これらの実績は、鳥取の高校野球が決して弱くないことを証明している。必要なのは、自信を取り戻すきっかけだけかもしれない。
2025年夏、歴史は変わるか
甲子園での9連敗。この重い記録を背負って戦う鳥取城北の選手たち。しかし、彼らの表情に悲壮感はない。
主将の鈴木は力強く語る。「プレッシャーはありますが、それ以上にワクワクしています。鳥取の野球が弱いなんて言わせない。必ず勝ちます」
8月3日の組み合わせ抽選会、そして8月5日からの本大会。鳥取県民54万人の願いを背負った若者たちが、ついに呪縛を解き放つ時が来るのか。

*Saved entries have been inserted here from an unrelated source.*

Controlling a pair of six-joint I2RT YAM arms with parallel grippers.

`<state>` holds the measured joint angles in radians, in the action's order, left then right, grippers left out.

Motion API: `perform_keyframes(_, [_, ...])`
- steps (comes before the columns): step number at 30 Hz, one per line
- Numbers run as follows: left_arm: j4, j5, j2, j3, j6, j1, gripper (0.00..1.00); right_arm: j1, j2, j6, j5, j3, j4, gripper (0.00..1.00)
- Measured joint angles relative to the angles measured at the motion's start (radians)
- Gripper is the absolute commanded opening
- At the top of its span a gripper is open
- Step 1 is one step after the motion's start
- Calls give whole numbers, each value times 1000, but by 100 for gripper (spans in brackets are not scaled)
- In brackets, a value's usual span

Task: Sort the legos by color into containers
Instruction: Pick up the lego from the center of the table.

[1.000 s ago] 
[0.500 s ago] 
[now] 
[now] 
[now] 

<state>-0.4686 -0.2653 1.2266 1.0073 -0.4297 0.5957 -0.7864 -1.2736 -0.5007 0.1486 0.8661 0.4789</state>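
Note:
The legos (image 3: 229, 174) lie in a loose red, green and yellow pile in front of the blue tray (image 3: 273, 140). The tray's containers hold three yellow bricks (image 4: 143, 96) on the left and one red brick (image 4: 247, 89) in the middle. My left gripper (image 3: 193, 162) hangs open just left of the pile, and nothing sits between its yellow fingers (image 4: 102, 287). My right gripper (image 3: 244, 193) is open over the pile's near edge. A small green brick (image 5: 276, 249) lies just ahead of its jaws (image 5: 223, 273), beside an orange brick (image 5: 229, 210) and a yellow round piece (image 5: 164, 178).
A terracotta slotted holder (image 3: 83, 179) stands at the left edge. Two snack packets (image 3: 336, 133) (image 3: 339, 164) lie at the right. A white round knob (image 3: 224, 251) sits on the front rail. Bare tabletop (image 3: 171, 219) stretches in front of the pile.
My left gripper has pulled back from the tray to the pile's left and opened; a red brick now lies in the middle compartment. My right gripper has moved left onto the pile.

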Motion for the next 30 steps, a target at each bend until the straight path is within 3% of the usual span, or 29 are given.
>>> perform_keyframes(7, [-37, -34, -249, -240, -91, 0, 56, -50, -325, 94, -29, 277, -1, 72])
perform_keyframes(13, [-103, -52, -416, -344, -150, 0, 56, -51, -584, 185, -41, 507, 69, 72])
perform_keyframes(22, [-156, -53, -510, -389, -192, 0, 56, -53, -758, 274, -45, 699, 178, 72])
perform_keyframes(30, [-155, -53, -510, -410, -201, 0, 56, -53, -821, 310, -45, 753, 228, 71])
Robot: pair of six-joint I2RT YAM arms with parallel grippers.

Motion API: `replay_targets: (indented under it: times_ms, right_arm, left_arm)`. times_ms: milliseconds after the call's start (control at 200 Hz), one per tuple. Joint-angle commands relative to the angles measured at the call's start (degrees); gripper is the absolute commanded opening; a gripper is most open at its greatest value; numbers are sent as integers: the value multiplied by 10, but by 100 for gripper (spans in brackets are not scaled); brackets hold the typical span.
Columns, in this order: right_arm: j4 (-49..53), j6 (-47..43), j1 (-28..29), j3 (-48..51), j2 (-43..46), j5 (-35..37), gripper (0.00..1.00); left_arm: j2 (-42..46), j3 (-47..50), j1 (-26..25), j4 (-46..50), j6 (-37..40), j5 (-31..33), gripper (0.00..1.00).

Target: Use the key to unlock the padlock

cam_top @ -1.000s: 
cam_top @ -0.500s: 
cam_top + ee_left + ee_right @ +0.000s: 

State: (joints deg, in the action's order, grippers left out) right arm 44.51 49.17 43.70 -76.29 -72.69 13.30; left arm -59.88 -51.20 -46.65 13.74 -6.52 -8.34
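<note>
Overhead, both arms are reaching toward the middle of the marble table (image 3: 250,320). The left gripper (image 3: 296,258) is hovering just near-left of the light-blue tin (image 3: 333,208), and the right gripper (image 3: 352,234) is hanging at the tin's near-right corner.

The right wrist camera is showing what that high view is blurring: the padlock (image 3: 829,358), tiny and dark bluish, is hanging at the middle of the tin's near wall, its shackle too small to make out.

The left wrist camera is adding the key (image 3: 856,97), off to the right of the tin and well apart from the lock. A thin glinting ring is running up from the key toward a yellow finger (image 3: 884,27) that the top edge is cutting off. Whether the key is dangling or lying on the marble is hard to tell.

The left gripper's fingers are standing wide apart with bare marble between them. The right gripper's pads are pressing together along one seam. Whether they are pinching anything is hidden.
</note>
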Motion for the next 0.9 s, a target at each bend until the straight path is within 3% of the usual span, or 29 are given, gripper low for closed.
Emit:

「甲子園の魔物」に立ち向かう彼らの勇姿を、全国が見守っている。10年ぶりの勝利の瞬間を、今度こそ鳥取県民は目撃できるのだろうか。
まとめ:鳥取野球の未来への第一歩
鳥取県勢の甲子園9連敗は、単なる偶然ではなく、構造的な問題が背景にある。しかし、2025年の鳥取城北には、その流れを変える可能性が確かに存在する。
大切なのは、勝敗に関わらず、選手たちが全力でプレーし、次世代に希望をつなぐこと。一つの勝利が、鳥取野球の未来を大きく変えるかもしれない。
8月3日の運命の抽選会まで、あと1日。鳥取県民の、いや全国の高校野球ファンの注目が、小さな山陰の県に集まっている。